- **Aim of the exercise**
Write the listing below out again exactly, though only as far as the line with "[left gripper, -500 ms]", which is included.

- **Collected data**
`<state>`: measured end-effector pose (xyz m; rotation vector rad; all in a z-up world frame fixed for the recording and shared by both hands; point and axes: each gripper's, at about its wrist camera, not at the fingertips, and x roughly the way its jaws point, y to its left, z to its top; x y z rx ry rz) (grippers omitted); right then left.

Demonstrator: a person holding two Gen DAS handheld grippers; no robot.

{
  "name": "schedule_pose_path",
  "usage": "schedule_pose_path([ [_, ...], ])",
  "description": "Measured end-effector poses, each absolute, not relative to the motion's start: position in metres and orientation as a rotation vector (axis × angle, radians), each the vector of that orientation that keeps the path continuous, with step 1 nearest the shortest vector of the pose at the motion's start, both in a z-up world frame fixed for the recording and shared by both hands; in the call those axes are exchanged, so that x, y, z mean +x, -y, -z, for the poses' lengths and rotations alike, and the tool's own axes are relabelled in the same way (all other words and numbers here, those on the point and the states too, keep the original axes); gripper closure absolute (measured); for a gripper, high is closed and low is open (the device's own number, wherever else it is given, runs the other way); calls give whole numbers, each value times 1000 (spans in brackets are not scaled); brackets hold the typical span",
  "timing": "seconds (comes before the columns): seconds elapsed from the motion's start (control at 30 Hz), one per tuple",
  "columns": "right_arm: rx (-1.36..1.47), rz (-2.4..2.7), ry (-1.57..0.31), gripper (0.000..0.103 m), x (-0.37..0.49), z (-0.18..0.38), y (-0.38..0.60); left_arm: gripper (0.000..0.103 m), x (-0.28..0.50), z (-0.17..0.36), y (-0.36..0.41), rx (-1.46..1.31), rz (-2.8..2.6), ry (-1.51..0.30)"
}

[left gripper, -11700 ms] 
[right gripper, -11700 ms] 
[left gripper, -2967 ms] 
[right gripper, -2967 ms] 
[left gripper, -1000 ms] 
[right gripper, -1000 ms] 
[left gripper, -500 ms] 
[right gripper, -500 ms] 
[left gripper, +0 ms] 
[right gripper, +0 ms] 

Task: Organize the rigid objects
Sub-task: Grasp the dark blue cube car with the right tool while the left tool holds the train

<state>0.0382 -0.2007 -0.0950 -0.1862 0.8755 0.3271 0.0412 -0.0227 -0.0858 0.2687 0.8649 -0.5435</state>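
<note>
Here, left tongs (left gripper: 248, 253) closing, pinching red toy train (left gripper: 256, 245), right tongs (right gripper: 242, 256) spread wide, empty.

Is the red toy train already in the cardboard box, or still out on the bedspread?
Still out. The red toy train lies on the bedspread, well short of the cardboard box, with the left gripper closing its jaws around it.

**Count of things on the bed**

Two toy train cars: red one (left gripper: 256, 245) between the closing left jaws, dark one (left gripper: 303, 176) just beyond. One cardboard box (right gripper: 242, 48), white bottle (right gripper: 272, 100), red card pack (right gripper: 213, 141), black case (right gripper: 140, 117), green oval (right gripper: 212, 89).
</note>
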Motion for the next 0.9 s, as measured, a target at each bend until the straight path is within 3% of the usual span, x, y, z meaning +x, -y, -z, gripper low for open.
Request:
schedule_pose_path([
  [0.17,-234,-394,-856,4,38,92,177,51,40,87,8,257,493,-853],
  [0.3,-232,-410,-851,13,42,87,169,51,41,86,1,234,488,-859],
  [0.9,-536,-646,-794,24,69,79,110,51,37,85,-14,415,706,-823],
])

- **Result**
`<state>`: measured end-effector pose (xyz m; rotation vector rad; all in a z-up world frame fixed for the recording and shared by both hands; point and axes: each gripper's, at about its wrist camera, not at the fingertips, and x roughly the way its jaws point, y to its left, z to its top; x y z rx ry rz) (grippers omitted); right then left.

Demonstrator: a person holding two Gen DAS handheld grippers; no robot.

{
  "name": "schedule_pose_path",
  "usage": "schedule_pose_path([ [_, ...], ])",
  "description": "Measured end-effector poses, each absolute, not relative to the motion's start: position in metres and orientation as a rotation vector (axis × angle, radians), each the vector of that orientation that keeps the path continuous, with step 1 nearest the shortest vector of the pose at the motion's start, both in a z-up world frame fixed for the recording and shared by both hands; in the call those axes are exchanged, so that x, y, z mean +x, -y, -z, for the poses' lengths and rotations alike, and the tool's own axes are relabelled in the same way (all other words and numbers here, those on the point and the states too, keep the original axes); gripper closure absolute (measured); for a gripper, high is closed and low is open (the device's own number, wherever else it is given, runs the other way); calls give whole numbers, each value times 1000 (spans in brackets are not scaled); brackets hold the typical span",
  "timing": "seconds (comes before the columns): seconds elapsed from the motion's start (control at 30 Hz), one per tuple",
  "columns": "right_arm: rx (-1.36..1.47), rz (-2.4..2.7), ry (-1.57..0.31), gripper (0.000..0.103 m), x (-0.37..0.49), z (-0.18..0.38), y (-0.38..0.60); left_arm: gripper (0.000..0.103 m), x (-0.28..0.50), z (-0.17..0.36), y (-0.36..0.41), rx (-1.46..1.31), rz (-2.8..2.6), ry (-1.51..0.30)"
}

[left gripper, -11700 ms] 
[right gripper, -11700 ms] 
[left gripper, -2967 ms] 
[right gripper, -2967 ms] 
[left gripper, -1000 ms] 
[right gripper, -1000 ms] 
[left gripper, -500 ms] 

What this exercise asked for has been supplied.